The present study deals with the immobilization of Aspergillus oryzae β galactosidase on concanavalin A layered Celite 545 as bioaffinity support. The activity yield of crosslinked enzyme was 71%. Michaelis constant, Km was 2.45 mM and 5.58 mM for soluble and crosslinked adsorbed β galactosidase, respectively. Vmax for soluble and crosslinked adsorbed enzyme was 0.52 mM/min and 0.38 mM/min, respectively. Moreover, Kiapp value of crosslinked β galactosidase was 366 × 10−6 M while its soluble counterpart exhibited lower Kiapp value, 181 × 10−6 M at 2% galactose concentration. Soluble and immobilized β galactosidase exhibited same pH and temperature optima at pH 4.5 and 50 °C. The crosslinked adsorbed enzyme retained 90% activity after 1 month of storage at 4 °C and 71% activity after its seventh repeated use. Moreover, crosslinked β galactosidase showed greater resistance to product inhibition mediated by glucose and galactose. Crosslinked Con A-Celite adsorbed β galactosidase showed increased efficiency in hydrolyzing lactose from milk and whey in batch processes at 50 °C as compared to the adsorbed and soluble enzyme. The hydrolysis of lactose in the continuous reactors containing crosslinked β galactosidase was 92% and 81% at flow rate of 20 mL h−1 and 30 mL h−1 after 1 month of operation, respectively.

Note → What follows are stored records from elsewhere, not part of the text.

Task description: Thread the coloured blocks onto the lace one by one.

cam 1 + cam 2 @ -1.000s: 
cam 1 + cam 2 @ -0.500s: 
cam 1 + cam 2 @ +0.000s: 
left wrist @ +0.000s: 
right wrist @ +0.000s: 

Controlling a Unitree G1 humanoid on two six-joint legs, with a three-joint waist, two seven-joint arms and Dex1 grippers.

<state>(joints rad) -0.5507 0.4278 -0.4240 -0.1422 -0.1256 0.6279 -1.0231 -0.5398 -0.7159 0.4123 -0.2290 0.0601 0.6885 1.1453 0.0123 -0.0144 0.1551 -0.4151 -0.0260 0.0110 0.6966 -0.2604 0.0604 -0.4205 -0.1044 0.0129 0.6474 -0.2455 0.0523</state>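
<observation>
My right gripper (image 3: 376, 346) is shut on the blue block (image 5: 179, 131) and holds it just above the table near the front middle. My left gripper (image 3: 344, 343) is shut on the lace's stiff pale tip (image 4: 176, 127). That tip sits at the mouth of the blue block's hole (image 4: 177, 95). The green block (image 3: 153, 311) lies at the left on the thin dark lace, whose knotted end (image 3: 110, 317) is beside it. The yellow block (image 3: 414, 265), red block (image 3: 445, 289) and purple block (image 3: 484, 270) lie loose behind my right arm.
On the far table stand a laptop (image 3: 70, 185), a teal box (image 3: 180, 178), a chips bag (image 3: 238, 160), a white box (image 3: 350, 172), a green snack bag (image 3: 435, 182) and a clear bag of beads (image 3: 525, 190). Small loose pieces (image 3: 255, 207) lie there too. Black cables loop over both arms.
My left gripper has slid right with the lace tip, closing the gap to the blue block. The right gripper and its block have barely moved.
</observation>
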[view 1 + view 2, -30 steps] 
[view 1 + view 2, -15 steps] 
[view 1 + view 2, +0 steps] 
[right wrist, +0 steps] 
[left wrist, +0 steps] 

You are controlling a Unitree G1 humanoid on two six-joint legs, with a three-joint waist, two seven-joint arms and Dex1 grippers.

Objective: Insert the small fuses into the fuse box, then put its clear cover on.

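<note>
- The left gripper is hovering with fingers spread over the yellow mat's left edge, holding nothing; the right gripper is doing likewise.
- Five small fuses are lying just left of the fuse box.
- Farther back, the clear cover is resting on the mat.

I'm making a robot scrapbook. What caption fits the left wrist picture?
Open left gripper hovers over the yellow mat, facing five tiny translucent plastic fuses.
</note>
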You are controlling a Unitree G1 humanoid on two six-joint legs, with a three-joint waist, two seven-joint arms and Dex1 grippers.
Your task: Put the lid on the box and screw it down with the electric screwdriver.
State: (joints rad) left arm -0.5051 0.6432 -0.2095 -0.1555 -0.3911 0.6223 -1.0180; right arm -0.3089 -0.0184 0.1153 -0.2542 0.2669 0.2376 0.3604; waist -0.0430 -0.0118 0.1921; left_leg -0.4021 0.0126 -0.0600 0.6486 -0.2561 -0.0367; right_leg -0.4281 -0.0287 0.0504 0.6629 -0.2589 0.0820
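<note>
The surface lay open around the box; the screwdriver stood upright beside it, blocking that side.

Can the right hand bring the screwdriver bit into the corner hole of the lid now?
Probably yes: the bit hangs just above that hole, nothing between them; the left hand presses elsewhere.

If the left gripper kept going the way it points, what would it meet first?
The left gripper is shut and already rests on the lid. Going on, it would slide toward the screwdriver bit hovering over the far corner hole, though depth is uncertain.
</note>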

► The paper summarizes the preparation of a bioaffinity support, concanavalin A layered Celite 545 for the immobilization of Aspergillus oryzae β galactosidase.
► The crosslinked adsorbed β galactosidase exhibited greater stability against various physical and chemical denaturants as compared to the soluble and adsorbed enzyme.
► Moreover, the crosslinked β galactosidase hydrolyzed greater percentage of lactose from milk and whey in batch processes at 50 °C and in continuous reactors at different flow rates.